12 posts from May, 2012

Someone Like Me

Posted May 25th, 2012 by

We are pleased to present a guest post by PatientsLikeMe member Jasmine (Jazz1982), who was diagnosed with multiple sclerosis (MS) in her mid-twenties.  Don’t miss this beautiful essay about the commonalities between all patients who have lost functionality – regardless of how different their conditions might seem.

I recently met someone that happened to be just like me but not in the way that I expected. I’m currently doing my master’s thesis and was interviewing an occupational therapist who had had a stroke herself. Her name is Lena, she’s 55 years old and not only has she had one stroke, but four of them. You might think this had made her “disabled,” but as with a lot of people I meet that have a chronic illness, it has only enabled her even further and made her more determined. The interview was supposed to last a maximum of 30 minutes but lasted three hours. We just couldn’t stop talking.

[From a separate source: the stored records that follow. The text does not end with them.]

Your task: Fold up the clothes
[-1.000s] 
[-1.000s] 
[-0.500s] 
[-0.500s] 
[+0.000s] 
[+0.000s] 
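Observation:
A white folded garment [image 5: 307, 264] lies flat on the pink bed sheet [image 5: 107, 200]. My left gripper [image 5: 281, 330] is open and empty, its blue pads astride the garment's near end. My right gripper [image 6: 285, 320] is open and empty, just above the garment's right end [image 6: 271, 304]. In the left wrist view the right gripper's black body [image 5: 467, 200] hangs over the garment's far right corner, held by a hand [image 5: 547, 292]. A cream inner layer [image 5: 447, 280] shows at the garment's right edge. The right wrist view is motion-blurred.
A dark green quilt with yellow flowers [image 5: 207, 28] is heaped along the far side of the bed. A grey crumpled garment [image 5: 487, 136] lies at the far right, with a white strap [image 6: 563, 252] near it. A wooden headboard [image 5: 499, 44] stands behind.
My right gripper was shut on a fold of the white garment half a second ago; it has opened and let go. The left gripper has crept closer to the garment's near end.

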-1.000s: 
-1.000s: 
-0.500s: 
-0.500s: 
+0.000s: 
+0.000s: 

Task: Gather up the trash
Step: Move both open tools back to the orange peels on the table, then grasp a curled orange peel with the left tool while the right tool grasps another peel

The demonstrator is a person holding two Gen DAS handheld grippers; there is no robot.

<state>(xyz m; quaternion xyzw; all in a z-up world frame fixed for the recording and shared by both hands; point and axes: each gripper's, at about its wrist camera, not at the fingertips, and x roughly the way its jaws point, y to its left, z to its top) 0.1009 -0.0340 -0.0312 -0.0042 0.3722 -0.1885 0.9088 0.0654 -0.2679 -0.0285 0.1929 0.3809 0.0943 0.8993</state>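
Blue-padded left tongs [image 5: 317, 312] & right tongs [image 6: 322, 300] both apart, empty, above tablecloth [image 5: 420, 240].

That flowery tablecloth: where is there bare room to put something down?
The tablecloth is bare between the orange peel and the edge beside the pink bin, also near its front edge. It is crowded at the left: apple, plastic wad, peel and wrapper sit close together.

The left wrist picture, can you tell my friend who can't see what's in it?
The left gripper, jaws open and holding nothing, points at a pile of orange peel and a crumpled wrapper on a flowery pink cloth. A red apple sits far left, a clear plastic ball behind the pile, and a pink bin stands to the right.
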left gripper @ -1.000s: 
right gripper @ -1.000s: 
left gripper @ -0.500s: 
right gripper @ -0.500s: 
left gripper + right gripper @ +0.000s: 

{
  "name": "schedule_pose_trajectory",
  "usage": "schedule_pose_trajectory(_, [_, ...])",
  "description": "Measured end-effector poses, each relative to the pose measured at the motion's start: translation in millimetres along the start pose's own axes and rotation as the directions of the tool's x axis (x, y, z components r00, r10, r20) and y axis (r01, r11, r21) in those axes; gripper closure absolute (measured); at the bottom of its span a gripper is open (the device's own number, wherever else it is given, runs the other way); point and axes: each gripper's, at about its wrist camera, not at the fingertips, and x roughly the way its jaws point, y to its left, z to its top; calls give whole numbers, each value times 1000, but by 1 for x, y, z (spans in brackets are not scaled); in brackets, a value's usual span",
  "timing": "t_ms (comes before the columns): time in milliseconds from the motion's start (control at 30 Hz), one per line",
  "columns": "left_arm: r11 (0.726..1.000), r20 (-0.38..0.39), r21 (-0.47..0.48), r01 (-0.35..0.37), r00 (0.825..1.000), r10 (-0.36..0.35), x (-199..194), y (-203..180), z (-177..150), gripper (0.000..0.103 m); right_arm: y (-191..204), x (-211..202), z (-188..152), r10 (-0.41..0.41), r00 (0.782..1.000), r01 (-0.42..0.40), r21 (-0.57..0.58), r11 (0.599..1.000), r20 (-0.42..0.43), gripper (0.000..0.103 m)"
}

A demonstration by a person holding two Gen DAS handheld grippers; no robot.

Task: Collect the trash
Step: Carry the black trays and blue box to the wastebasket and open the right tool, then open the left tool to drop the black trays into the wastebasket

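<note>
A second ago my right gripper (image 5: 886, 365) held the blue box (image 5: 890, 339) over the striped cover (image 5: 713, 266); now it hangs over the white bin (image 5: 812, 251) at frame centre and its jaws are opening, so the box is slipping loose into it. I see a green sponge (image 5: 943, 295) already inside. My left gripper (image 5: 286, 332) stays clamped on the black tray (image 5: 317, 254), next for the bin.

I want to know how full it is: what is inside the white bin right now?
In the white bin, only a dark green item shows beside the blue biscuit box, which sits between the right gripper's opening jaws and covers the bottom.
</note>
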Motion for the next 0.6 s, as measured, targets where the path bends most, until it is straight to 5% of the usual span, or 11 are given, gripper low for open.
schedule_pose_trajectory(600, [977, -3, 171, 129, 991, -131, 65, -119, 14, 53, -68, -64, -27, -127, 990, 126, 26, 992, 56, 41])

MS Patient and Guest Author Jasmine (Jazz1982)

At this point I think I should introduce myself. My name is Jasmine, I’m 29 years old and I have multiple sclerosis (MS). To a layman’s ears, this would mean that on a random basis I lose one or more functionalities, and with medication, I might gain one or more functions back or maybe not. I’ve been one of the lucky ones, and I’ve gained almost all functionality back. A big thank you to my neurologist and rehabilitation team for helping me reach this point, and it’s a very happy point.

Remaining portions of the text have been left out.